Greater Kansas City Chamber of Commerce chairman emphasizes diversity as key to growth
Terry Bassham’s day job — president and CEO of KCP&L and Great Plains Energy — doesn’t seem like it would leave much time for civic volunteering.
But Bassham says he has a great team at the utility company, which allows him time to jump deeply into civic activities. That leap includes becoming chairman of the Greater Kansas City Chamber of Commerce, a role to be showcased Thursday night at the chamber’s 128th annual dinner.
The genial transplant from east Texas, recruited 10 years ago as KCP&L’s chief financial officer, rose through leadership ranks of the utility and civic organizations, joining several nonprofit boards.
At the chamber, he has headed one of the chamber’s most ambitious Big 5 action priorities, the Urban Neighborhood Initiative. That effort aims to improve a swath of the city’s near east side by rehabilitating housing, encouraging job growth, and opening a charter school, perhaps as soon as fall 2016.
Meanwhile, Bassham, 55, leads the search committee for a new president to succeed Jim Heeter, who is retiring from the chamber’s top executive job. He said the search group is perhaps a month away from selecting a finalist from among about 10 candidates, most of them local, and he considers the choice to be the chamber’s most important decision during his tenure.
“We don’t have a hard time for the decision,” Bassham said. “Jim has graciously said he’d stay on until the person is in place. As he says, ‘Better to get it right than in a hurry.’^”
In a wide-ranging discussion about his vision for the chamber and the community, Bassham asked for a favor:
“It’s not the chairman’s deal,” he said of his term in office. “It’s not ‘my’ year. I’d like you to say that we need to be consistent and do things long-term. I want to be part of an organization and help make it fluid…But it’s about talking and communicating with each other.”
Bassham says he’s comfortable with navigating team, or group, environments, and he hopes to encourage diversity of opinion in civic circles. That includes bringing more small-business and entrepreneurial voices into the chamber as well as racial and economic minorities and differing politics.

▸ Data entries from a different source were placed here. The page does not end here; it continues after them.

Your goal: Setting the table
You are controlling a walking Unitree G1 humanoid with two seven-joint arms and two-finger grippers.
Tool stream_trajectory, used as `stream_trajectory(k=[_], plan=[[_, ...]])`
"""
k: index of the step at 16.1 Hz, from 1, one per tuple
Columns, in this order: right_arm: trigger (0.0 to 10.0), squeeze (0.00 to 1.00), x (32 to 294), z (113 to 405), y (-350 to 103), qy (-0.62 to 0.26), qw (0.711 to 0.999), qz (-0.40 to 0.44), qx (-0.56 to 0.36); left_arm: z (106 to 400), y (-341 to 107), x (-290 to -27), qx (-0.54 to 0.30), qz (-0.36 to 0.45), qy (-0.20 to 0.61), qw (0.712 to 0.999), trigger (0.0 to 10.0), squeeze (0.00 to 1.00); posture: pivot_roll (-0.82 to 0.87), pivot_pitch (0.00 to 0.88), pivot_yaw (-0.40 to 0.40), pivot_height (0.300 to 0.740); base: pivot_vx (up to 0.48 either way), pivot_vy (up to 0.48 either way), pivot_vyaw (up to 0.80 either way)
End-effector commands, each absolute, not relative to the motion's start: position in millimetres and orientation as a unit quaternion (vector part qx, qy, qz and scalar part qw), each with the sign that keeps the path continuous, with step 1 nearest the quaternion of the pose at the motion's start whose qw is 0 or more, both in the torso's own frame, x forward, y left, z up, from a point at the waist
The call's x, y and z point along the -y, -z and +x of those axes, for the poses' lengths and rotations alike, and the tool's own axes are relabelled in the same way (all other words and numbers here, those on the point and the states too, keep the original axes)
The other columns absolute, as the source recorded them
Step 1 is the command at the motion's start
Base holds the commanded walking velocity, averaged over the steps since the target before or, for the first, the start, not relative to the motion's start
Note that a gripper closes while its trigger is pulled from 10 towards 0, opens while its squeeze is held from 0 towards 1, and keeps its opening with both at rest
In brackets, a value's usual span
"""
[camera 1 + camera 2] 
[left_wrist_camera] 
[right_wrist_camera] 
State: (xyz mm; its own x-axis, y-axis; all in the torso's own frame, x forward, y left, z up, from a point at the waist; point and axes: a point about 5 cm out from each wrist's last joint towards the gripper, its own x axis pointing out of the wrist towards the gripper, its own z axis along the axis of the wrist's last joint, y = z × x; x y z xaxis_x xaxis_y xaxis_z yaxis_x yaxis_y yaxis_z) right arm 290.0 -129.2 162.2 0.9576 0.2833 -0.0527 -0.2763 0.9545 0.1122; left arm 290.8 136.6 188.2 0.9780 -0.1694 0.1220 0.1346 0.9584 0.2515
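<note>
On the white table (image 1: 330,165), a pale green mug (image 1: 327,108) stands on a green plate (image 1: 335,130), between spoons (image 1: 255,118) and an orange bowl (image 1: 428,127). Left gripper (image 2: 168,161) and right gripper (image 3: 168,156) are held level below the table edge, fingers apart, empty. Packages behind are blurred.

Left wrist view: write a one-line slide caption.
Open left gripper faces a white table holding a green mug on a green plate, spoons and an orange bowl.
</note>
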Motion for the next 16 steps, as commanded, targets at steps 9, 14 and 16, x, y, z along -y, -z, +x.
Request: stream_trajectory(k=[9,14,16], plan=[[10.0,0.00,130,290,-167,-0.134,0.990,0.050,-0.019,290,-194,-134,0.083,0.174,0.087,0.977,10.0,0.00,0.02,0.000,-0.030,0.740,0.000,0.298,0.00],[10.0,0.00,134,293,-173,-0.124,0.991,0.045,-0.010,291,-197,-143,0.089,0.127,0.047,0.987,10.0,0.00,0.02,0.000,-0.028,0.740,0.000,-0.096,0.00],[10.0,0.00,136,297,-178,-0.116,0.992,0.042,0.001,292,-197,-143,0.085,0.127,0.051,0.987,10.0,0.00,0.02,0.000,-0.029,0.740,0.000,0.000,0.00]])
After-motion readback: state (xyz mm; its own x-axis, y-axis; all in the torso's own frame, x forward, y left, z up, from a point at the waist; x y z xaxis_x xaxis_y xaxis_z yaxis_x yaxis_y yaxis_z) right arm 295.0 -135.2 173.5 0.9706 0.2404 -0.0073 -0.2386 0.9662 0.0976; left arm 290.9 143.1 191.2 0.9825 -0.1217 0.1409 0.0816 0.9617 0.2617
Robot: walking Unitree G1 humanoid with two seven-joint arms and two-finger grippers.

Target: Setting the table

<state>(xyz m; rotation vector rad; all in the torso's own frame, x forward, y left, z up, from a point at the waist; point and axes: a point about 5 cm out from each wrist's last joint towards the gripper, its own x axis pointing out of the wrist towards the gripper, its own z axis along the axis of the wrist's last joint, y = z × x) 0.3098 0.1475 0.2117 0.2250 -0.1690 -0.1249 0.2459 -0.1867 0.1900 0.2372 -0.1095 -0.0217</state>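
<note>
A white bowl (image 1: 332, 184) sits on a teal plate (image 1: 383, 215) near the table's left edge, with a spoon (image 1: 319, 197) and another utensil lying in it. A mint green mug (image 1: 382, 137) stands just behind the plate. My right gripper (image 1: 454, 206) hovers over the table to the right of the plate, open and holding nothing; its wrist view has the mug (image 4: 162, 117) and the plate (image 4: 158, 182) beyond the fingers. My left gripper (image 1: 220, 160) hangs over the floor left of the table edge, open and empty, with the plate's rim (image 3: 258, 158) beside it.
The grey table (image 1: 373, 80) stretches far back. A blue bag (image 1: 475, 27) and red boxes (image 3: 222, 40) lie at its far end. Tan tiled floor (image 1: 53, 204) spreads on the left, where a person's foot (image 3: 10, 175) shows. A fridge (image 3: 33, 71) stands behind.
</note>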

Bassham said that in just his 10 years here he’s watched an evolution in civic leadership as some of the long-standing, big-business executives have stepped down.
“You used to see eight or 10 people in a board room who had been there for many years,” Bassham said, “but company leaderships are changing. It’s both a step process and a huge opportunity to carry on the good things from the past and re-evaluate the steps ahead.”
He said he counts as one of his finest role models Donald Hall Jr., president and CEO of Hallmark Cards.
“He has never stepped away from civic leadership, no matter what is going on in the economy or his company, and he does it with grace,” Bassham said.
He also gave praise to some newer leaders: “I’m so happy to be in Kansas City where our mayor, our chief of police and others have worked so well to communicate,” he said, noting the absence of overt racial unrest here compared to events that unfolded in Ferguson, Mo., and on the University of Missouri campus in Columbia.
“But what worries me is that we have a lot of work to do east of Troost,” Bassham said. “We need to get a lot more people talking with each other. All the money in the world won’t help if we don’t know each other.”
Despite his crowded calendar, Bassham hopes to continue enjoying the arts, restaurants and other metropolitan assets with his wife and children. And, if there’s time, he wants to still be able to ride his motorcycle — not just around town but on five- or six-hour jaunts to see the countryside.